La popolazione abruzzese all'estero supera oggi di gran lunga quella della regione, essendo la popolazione della stessa inferiore perfino a quella della città di Roma. Guardando il quadro nazionale ed internazionale, scopriamo che alcuni abruzzesi sono diventati delle "top star" del cinema, televisione e musica, degli economisti a livello Nobel, e ancora professori universitari di alto calibro, industriali che dettano le regole del mercato, intellettuali entrati nella storia della letteratura, scienziati che danno i loro nomi alle scoperte. Poi ancora: giornalisti, politici, magistrati, dottori, sindacalisti, banchieri, ecc. Un altro aspetto curato da AbruzzoAmerica è la riscoperta di questa bellissima regione. Oggi sentirsi un "pastore abruzzese" è motivo di orgoglio anche in Italia se si pensa che tanti di questi figli di "pastori" oggi - tralasciando i nomi storici della regione - sono in posizione di governo (Gianni Letta, Nino Sospiri), in Rai (Bruno Vespa), siedono in Parlamento (Giovanni Dell'Elce, Sabatino Aracu, Andrea Pastore, Ottaviano Del Turco, Franco Marini, solo per citarne alcuni ), ricoprono incarichi di prestigio (Alessandro Pace, costituzionalista),e guidano partiti e movimenti (Marco Pannella), primeggiano negli sport (Danilo De Luca, Jarno Trulli).
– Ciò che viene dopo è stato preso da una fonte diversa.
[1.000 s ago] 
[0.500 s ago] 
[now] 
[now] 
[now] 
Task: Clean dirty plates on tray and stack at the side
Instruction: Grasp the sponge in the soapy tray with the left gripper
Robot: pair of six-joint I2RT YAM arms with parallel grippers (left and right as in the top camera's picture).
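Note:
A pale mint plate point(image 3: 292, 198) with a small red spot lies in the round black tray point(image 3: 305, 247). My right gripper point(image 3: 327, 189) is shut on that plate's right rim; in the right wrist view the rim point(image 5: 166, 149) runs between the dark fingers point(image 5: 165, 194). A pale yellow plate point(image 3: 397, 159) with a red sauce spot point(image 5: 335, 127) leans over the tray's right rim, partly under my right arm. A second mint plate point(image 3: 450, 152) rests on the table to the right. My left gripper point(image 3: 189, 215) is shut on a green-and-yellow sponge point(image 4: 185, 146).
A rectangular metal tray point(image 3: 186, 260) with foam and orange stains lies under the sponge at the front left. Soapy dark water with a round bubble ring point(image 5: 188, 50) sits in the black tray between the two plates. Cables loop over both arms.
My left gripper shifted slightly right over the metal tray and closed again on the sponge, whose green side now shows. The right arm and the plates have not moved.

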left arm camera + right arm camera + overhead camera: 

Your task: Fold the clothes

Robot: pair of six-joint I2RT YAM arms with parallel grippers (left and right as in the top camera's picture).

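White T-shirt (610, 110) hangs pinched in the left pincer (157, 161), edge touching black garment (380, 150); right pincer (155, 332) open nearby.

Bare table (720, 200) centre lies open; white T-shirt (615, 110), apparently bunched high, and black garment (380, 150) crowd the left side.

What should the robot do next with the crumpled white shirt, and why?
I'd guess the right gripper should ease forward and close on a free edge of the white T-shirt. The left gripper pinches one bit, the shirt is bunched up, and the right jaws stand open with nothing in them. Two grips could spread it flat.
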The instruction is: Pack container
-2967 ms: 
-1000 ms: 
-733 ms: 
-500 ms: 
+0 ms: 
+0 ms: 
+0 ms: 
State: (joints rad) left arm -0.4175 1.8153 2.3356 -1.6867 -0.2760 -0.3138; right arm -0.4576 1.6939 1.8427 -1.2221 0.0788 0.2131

L'Abruzzo è stato però rivalutato più energicamente dai suoi figli all'estero (che non si possono chiamare stranieri). Mentre tempo fa sentirsi italiani era per essi controproducente, oggi è diventato di moda e molti (specialmente chi porta un cognome straniero) fanno di tutto per dimostrare apertamente la loro origine abruzzese. A parte l'aspetto sociale e psicologico, rivalutare l'Abruzzo è una specie di sfida con la Toscana, la regione italiana più amata e gettonata dagli stranieri. Per un abruzzese, la nostra regione ha tutto ciò che ha la Toscana, anzi molto di più: il Parco Nazionale con gli animali di specie unica in tutta l'Europa (basti ricordare l'orso marsicano e lo splendido Camoscio d'Abruzzo), la più alta vetta dell'Appennino, spiagge ampie e pulite, colline dolci. Per non dimenticare i suoi prodotti tipici: dal Montepulciano d1Abruzzo alla pasta alla chitarra, dal brodetto di pesce ai formaggi pecorini. E anche molta arte e cultura. Oltre ad un sistema di vie di comunicazione da far invidia e la buona indole dei suoi abitanti.

È con questo spirito che, con la collaborazione di Generoso D'Agnese da Pescara, rammento settimanalmente da New York ai lettori de Il Messaggero il contributo degli abruzzesi d'America ed il valore dell'Abruzzo. Dopo circa due anni, una parte dei personaggi trattati nella rubrica AbruzzoAmerica vengono raggruppati in un libro che l'editore Lupetti ha deciso di pubblicare.